Testicular Lymphoma: Symptoms, Diagnosis, Prognosis, and Treatment

This entry looks at testicular lymphoma, or non-Hodgkin's lymphoma of the testis. 'Lymphoma' is an umbrella term that loosely refers to several dozen independent categorical types and subtypes of cancers of the lymphatic system; testicular lymphoma is one of those subtypes.

The disease is called primary testicular lymphoma (PTL) if it is found to originate in the testis. It is (less commonly) called secondary testicular lymphoma if the disease originates elsewhere in the body and has spread to the testis. This entry will chiefly address PTL.

What is Testicular Lymphoma?

Testicular lymphoma is a rare extranodal subtype of non-Hodgkin's lymphoma affecting the male testicles and is often pathologically diagnosed as an extranodal diffuse large B-cell lymphoma (DLBCL) of the testis. It is a rare cancer of the testis, amounting to less than ten percent of such cancers. The disease tends to have an aggressive clinical course, It is most often diagnosed in elderly men; however, an exception is in younger, male HIV positive patients, in whom PTL has a comparatively high incidence.
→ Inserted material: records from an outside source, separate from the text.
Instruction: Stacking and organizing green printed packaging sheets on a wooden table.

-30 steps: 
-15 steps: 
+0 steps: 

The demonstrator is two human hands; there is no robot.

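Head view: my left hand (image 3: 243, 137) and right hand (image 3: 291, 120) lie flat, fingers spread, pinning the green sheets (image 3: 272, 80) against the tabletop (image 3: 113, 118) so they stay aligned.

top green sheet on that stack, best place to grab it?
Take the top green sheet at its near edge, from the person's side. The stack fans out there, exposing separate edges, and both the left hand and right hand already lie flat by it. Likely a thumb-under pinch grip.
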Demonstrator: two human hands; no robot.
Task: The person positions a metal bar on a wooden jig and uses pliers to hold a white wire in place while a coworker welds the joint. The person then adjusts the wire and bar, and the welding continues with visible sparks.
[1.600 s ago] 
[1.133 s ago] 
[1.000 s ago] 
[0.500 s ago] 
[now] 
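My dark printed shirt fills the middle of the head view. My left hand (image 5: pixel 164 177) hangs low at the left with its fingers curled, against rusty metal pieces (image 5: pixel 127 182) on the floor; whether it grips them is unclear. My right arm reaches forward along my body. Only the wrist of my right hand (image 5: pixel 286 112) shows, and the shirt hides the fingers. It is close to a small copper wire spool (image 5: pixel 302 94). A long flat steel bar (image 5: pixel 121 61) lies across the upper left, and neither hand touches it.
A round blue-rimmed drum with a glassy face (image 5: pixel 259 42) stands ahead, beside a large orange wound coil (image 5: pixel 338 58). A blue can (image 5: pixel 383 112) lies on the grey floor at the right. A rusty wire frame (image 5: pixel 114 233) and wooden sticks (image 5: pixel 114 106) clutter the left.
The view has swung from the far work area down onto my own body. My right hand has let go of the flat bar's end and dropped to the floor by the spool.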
Symptoms and Diagnosis of Testicular Lymphoma

Most commonly, testicular lymphoma presents as a painless unilateral (one-sided) mass on the testis, although in about one-fifth of the cases, it is bilateral (affecting both testis). Self-testicular exams properly carried out can contribute to early detection.

Diagnosing testicular lymphoma will almost invariably require an orchidectomy (also spelled orchiectomy), which is the surgical removal of a testis (a procedure which keeps the scrotum and penis otherwise intact).

Prognosis and Treatment of Testicular Lymphoma

Treatment of testicular lymphoma generally involves some form of doxorubicin-based, systemic combination chemotherapy, such as R-CHOP. Another treatment is involved-field radiotherapy to the testis. In some cases, patients may receive both chemotherapy and radiation. The earlier the stage of the disease, the higher the success rate of treatment, although in the case of testicular lymphoma it appears that there is even a success rate difference between early stage disease (stage I and stage II).

When testicular lymphoma recurs following treatment, common sites include the central nervous system (CNS). For this reason, CNS prophylaxis (preventive medicine) could be necessary, in which case patients might receive intrathecal chemotherapy involving methotrexate, cytarabine and dexametasone.

Prognosis for most patients with testicular lymphoma is good, especially those diagnosed and treated for early-stage disease. However, later-stage disease is more difficult to treat and prognosis in these cases is considered rather poor.